Estamos, então, de volta ao Supremo Tribunal Federal e seu protagonismo na política brasileira. Discute-se, neste momento, quem será o próximo ministro nomeado pelo presidente da República, com campanhas que, legítimas e necessárias, estão voltadas a conquistar um espaço na principal arena decisória da política brasileira, a Suprema Corte. Soma-se a esse debate a indicação do próximo procurador-geral da República, outra aposta forte no poder judiciário como centro da política. Faz mais de 100 anos que o jurista alemão Carl Schmitt argumentou que o estado de exceção está ao mesmo tempo dentro e fora do ordenamento jurídico: dentro porque precisa estar previsto como decisão do soberano, decisão essa que será política, mas amparada no jurídico; fora porque, para ser política, precisa estar prevista, mas não pode estar descrita.

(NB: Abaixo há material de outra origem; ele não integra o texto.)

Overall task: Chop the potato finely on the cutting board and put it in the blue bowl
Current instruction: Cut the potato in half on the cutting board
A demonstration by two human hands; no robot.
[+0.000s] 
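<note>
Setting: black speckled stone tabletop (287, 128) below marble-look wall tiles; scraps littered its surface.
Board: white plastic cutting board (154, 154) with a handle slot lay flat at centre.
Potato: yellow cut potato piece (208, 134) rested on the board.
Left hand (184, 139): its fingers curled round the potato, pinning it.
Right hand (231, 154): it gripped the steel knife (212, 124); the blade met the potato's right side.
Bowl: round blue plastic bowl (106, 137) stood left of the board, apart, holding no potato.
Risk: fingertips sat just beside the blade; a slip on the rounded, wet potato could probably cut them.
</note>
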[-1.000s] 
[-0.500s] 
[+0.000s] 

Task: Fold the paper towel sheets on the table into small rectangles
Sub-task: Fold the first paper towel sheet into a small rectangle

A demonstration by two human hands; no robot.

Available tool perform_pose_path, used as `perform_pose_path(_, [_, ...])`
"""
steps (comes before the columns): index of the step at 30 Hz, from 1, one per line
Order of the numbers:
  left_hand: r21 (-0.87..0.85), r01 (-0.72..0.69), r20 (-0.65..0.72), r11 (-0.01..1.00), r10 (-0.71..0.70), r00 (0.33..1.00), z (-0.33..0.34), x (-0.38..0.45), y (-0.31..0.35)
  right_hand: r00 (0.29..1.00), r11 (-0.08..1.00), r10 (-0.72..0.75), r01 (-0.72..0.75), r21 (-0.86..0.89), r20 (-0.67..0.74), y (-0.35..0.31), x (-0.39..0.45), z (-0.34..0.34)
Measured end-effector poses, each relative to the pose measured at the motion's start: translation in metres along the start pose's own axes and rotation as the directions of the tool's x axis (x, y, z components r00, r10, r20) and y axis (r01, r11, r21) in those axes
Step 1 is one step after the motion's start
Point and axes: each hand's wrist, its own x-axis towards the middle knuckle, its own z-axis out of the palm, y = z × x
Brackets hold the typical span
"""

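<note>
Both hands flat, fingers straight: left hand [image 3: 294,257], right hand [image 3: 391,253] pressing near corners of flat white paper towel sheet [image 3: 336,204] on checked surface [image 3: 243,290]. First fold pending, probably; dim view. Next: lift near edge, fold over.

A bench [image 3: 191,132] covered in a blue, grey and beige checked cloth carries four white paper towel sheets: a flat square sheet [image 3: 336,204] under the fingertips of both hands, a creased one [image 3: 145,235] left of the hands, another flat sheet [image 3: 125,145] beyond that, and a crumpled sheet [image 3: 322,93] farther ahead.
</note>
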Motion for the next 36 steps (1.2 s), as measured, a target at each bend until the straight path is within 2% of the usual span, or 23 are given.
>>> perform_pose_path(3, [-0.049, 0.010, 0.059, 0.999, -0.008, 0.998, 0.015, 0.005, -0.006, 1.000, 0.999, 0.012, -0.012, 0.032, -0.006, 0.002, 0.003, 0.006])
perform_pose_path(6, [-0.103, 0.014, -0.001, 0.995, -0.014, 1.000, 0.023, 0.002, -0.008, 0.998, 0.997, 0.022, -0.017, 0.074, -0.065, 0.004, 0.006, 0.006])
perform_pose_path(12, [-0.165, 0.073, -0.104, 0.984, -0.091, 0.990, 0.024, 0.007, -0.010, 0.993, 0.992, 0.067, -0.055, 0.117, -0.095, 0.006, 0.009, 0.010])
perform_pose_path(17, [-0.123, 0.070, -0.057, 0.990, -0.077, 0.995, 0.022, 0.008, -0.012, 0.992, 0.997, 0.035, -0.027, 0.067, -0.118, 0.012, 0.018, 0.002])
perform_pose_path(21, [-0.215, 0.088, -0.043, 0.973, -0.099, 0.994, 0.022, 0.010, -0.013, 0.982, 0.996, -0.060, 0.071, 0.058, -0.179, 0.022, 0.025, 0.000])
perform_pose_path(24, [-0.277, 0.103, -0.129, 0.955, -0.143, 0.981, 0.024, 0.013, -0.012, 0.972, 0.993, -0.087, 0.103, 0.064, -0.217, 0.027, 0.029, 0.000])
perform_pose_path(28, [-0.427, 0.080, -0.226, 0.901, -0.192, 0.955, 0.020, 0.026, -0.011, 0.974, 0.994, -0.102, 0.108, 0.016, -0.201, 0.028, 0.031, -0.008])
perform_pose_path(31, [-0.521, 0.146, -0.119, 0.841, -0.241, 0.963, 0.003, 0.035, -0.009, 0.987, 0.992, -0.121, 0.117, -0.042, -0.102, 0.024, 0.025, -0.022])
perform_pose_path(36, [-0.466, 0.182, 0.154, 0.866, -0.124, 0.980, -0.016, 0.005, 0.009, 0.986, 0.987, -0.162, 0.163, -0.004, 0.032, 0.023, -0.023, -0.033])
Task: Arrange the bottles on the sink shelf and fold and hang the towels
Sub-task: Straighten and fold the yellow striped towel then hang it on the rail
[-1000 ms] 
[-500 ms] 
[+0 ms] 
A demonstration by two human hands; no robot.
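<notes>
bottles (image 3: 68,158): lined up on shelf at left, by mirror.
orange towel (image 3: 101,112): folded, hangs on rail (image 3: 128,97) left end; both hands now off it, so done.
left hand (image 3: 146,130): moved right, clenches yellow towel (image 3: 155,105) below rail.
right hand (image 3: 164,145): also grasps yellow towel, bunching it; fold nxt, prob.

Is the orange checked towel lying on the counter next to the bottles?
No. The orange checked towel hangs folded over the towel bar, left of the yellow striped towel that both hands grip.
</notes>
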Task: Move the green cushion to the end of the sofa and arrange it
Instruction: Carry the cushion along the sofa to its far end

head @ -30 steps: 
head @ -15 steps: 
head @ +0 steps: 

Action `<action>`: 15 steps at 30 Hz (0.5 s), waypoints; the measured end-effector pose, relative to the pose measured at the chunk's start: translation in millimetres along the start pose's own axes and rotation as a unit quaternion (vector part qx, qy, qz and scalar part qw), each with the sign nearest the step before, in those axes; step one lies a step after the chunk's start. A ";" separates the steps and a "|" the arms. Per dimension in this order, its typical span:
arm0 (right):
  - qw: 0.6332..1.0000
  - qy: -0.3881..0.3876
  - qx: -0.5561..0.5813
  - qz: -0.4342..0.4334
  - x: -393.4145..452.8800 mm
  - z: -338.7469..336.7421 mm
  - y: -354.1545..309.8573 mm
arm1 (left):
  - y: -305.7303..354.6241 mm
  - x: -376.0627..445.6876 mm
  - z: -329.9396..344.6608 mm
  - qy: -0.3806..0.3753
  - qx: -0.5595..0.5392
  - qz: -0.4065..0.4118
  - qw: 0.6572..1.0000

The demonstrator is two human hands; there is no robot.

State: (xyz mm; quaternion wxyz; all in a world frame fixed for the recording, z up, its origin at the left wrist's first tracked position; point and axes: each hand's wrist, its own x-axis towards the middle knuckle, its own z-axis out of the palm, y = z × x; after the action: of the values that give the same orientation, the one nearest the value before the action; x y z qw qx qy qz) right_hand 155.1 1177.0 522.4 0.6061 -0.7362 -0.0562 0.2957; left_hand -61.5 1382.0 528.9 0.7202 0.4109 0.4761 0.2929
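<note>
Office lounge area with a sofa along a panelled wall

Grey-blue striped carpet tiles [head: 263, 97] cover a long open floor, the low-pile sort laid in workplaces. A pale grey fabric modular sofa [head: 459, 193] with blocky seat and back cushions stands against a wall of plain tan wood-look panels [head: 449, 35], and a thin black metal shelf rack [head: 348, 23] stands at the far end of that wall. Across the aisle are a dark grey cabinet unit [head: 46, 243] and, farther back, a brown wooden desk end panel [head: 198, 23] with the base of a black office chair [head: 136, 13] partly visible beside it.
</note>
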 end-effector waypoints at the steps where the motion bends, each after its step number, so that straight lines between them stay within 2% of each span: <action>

No caso brasileiro, a exceção tem sido mobilizada na injunção político-jurídico, mantendo fraca e débil a crítica da esquerda à forte atuação do poder judiciário na vida política brasileira.

Em parte, pode-se explicar essa conduta débil pela dificuldade de fazer oposição ao judiciário e se confundir com os bolsonaristas furiosos, pregadores do fechamento do tribunal com “um soldado e um cabo”. Mas precisamente justamente aí está o desafio: os imitadores que vislumbramos no cenário eleitoral do ano que vem nos obrigam a dois movimentos simultâneos – voltar a fazer política nas ruas e começar a nos livrar dessa dependência perigosa dos tribunais.

Em vez disso, a pauta dominante convida o campo antibolsonarista a continuar desenvolvendo seu próprio jogo de imitação — cuja benignidade, insistimos, se não for duvidosa, na certa é passageira —, e que consiste no hábito norte-americano de reduzir todo e qualquer embate político às barras dos tribunais. Basta ver o acompanhamento nervoso que se faz das decisões de um ministro do STF recém-nomeado, cujos votos estão sendo escrutinados como se deles dependesse o futuro da nação.

Tirar o foco da Praça dos Três Poderes e pôr os olhos na municipalidade e nos estados é parte da recuperação daquilo que a extrema-direita também nos tirou: a capacidade de fazer política. Nas ruas.